On Thu, Apr 13, 2023 at 11:23:11AM +0800, Tzung-Bi Shih wrote:
> On Thu, Apr 13, 2023 at 12:56:01AM +0200, Pablo Neira Ayuso wrote:
> > Maybe just do this special handling:
> > 
> > +       if (nf_ct_is_confirmed(ct))
> > +               WRITE_ONCE(ct->timeout, timeout + nfct_time_stamp);
> > +       else
> > +               WRITE_ONCE(ct->timeout, timeout);
> > 
> > for ctnetlink_change_timeout().
> > 
> > Just replace __nf_ct_set_timeout(), by this code above in
> > nf_conntrack_netlink.c? I think the __nf_ct_set_timeout() helper is
> > not very useful.
> 
> I don't quite understand the message above.
> 
> Calling path in v6.3-rc6:
> ctnetlink_change_timeout() in net/netfilter/nf_conntrack_netlink.c
> -> __nf_ct_change_timeout() in net/netfilter/nf_conntrack_core.c
> -> __nf_ct_set_timeout() in include/net/netfilter/nf_conntrack_core.h
> 
> To clarify, which one did you mean:
> 
> Option 1: replace the __nf_ct_change_timeout() invocation to the special
>           handling in net/netfilter/nf_conntrack_netlink.c
> Option 2: replace the __nf_ct_set_timeout() invocation to the special
>           handling in net/netfilter/nf_conntrack_core.c
> Option 3: put the special handling in __nf_ct_set_timeout() in
>           include/net/netfilter/nf_conntrack_core.h
> 
> In either case, the fix would be a subset of v1.

Yes, I think this is Option 3:

diff --git a/include/net/netfilter/nf_conntrack_core.h b/include/net/netfilter/nf_conntrack_core.h
index 71d1269fe4d4..9c2cd69bbdc6 100644
--- a/include/net/netfilter/nf_conntrack_core.h
+++ b/include/net/netfilter/nf_conntrack_core.h
@@ -89,7 +89,11 @@ static inline void __nf_ct_set_timeout(struct nf_conn *ct, u64 timeout)
 {
        if (timeout > INT_MAX)
                timeout = INT_MAX;
-       WRITE_ONCE(ct->timeout, nfct_time_stamp + (u32)timeout);
+
+       if (nf_ct_is_confirmed(ct))
+               WRITE_ONCE(ct->timeout, nfct_time_stamp + (u32)timeout;
+       else
+               ct->timeout = (u32)timeout;
 }
 
 int __nf_ct_change_timeout(struct nf_conn *ct, u64 cta_timeout);

Note:

                WRITE_ONCE(ct->timeout, (u32)timeout);

is not required, because unconfirmed conntrack object is owned by the
packet (not yet in the hashes).


BTW, not related to this patch, but I would like to understand why
this __nf_ct_set_timeout() function is inline, but that is a different
issue.

> I'm not sure other use cases.  In our environment, we observed an
> inconsistent state by a partial fix of v1. 

Thanks for explaining, extending patch description would be good.

> nf_ct_expires() got called by userspace program.  And the return
> value (which means the remaining timeout) will be the parameter for
> the next ctnetlink_change_timeout().

Unconfirmed conntrack is owned by the packet that refers to it, it is
not yet in the hashes.
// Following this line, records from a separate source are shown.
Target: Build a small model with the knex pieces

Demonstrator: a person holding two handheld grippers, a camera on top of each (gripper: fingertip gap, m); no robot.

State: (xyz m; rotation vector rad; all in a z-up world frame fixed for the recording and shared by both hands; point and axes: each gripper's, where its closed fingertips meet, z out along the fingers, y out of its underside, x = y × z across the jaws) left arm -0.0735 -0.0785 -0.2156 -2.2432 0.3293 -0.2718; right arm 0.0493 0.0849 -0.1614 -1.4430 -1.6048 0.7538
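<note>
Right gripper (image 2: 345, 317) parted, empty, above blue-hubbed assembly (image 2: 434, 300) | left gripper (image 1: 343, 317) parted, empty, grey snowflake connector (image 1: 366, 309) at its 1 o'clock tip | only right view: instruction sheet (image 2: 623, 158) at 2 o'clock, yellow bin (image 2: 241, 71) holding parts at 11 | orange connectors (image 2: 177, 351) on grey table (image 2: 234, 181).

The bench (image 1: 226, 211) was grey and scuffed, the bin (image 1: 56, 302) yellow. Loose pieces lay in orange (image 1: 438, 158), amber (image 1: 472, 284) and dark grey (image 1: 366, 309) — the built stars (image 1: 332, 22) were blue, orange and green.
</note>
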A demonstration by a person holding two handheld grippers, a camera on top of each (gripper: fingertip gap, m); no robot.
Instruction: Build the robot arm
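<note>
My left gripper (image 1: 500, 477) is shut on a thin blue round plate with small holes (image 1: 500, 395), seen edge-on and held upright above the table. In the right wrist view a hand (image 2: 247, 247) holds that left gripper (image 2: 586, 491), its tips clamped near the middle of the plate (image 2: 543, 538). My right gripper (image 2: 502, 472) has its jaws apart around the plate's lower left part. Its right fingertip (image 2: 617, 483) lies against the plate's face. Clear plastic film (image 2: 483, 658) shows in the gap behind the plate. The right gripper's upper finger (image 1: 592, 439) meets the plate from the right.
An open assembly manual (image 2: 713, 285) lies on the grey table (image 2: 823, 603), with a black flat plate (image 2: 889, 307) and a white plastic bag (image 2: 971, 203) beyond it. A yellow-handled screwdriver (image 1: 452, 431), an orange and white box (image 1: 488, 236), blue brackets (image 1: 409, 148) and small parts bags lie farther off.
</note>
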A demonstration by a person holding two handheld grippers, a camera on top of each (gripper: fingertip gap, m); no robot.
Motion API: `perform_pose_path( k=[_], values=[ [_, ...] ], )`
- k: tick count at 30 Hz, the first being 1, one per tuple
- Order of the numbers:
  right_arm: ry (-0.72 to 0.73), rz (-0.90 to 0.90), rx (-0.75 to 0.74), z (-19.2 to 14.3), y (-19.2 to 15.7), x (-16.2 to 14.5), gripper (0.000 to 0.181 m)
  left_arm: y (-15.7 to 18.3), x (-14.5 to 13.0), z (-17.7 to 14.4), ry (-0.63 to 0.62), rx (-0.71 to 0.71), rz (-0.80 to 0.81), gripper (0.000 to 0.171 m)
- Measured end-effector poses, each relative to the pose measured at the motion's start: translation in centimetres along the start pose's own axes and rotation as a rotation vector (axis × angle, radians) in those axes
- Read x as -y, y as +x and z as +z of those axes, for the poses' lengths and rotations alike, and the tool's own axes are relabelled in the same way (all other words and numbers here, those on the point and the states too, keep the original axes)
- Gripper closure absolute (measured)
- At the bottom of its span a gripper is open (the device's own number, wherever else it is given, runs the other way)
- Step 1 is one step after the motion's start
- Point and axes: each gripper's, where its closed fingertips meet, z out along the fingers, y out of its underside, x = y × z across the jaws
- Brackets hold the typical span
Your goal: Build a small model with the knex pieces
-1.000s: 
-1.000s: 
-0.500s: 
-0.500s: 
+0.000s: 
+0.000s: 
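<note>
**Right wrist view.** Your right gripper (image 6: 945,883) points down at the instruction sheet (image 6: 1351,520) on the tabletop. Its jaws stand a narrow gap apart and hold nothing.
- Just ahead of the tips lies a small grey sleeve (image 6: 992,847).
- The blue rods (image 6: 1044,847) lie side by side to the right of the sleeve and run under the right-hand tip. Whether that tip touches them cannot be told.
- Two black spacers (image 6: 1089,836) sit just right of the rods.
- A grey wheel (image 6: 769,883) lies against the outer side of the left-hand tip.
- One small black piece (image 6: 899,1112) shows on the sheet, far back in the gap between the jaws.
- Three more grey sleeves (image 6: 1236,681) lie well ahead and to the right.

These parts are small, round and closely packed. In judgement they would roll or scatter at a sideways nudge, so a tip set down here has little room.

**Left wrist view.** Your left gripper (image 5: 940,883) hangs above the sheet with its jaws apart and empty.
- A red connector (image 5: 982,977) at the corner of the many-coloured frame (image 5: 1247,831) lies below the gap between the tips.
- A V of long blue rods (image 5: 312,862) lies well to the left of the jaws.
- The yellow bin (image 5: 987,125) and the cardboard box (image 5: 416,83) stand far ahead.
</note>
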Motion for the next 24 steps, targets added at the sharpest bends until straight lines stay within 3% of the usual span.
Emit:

I don't see how concurrent access to the
timeout might occur.

Or are you referring to a different scenario that triggers the partial
state?

> As you can see in [4], if this happens on an unconfirmed conntrack, the
> `nfct_time_stamp` would be wrongly invoved in the calculation again.
> That's why we take care of all `ct->timeout` accesses in v1.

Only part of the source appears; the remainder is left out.